[[ Excerpted data open ]]

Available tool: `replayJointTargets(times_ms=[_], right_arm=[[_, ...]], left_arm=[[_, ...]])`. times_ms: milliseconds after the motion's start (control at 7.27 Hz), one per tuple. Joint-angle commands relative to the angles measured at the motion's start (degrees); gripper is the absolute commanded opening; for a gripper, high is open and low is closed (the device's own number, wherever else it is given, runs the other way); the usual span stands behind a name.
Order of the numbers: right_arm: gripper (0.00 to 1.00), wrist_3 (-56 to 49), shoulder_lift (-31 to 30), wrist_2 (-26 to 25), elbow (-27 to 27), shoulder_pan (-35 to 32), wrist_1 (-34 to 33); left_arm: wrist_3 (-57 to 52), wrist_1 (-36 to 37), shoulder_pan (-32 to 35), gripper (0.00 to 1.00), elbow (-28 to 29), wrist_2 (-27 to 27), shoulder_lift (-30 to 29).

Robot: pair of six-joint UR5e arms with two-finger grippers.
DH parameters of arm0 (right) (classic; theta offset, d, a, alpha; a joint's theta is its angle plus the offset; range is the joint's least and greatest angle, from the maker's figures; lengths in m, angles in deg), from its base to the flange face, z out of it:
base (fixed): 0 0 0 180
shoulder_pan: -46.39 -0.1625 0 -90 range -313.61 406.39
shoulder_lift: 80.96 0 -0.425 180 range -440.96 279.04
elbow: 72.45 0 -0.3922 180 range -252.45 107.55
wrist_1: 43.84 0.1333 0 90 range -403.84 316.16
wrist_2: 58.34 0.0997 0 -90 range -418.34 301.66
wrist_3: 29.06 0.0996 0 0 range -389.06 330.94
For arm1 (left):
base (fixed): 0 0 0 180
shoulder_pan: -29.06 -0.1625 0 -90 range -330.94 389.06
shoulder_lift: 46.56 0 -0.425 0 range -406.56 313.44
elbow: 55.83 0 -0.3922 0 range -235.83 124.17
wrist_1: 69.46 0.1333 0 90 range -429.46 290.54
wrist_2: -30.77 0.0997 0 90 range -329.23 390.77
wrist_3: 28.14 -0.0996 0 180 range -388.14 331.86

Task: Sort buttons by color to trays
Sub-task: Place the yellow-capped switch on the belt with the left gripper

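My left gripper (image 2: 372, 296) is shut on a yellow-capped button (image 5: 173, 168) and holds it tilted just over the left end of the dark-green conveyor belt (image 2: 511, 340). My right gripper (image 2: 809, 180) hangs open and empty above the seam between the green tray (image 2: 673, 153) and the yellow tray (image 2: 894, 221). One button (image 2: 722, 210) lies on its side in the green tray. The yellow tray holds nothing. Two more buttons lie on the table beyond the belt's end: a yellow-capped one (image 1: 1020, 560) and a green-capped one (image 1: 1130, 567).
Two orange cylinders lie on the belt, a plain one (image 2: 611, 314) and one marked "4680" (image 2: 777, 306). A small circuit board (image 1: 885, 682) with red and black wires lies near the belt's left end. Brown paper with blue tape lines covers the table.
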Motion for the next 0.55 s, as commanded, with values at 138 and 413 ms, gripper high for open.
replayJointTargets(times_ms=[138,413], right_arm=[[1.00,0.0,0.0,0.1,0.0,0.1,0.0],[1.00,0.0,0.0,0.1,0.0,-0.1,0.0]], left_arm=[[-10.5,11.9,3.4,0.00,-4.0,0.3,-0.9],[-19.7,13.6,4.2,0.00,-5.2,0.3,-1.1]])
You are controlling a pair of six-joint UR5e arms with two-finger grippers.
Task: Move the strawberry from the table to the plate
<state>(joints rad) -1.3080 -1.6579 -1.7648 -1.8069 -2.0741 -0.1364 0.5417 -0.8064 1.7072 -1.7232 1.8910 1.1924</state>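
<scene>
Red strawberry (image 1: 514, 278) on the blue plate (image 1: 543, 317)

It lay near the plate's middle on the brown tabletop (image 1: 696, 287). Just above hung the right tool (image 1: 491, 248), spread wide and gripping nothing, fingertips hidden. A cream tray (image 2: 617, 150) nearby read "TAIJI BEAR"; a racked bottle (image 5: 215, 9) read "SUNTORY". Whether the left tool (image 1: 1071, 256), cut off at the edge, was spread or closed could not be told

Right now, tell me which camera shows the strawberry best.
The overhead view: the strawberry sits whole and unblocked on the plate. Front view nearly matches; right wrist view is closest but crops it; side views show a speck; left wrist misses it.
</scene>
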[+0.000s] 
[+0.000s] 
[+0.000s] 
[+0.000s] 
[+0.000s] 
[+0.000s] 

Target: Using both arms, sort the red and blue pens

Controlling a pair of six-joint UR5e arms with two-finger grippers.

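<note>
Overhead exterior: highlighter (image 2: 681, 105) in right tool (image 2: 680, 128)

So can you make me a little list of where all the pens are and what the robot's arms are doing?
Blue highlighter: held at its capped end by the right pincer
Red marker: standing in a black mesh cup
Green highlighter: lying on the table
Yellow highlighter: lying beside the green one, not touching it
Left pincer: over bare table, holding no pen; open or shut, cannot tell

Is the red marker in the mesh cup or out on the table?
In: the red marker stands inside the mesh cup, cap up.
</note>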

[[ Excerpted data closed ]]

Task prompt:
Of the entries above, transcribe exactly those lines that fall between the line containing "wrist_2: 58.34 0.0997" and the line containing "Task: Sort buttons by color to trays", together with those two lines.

Written response:
wrist_2: 58.34 0.0997 0 -90 range -418.34 301.66
wrist_3: 29.06 0.0996 0 0 range -389.06 330.94
For arm1 (left):
base (fixed): 0 0 0 180
shoulder_pan: -29.06 -0.1625 0 -90 range -330.94 389.06
shoulder_lift: 46.56 0 -0.425 0 range -406.56 313.44
elbow: 55.83 0 -0.3922 0 range -235.83 124.17
wrist_1: 69.46 0.1333 0 90 range -429.46 290.54
wrist_2: -30.77 0.0997 0 90 range -329.23 390.77
wrist_3: 28.14 -0.0996 0 180 range -388.14 331.86

Task: Sort buttons by color to trays

Nothing else belongs to this exercise.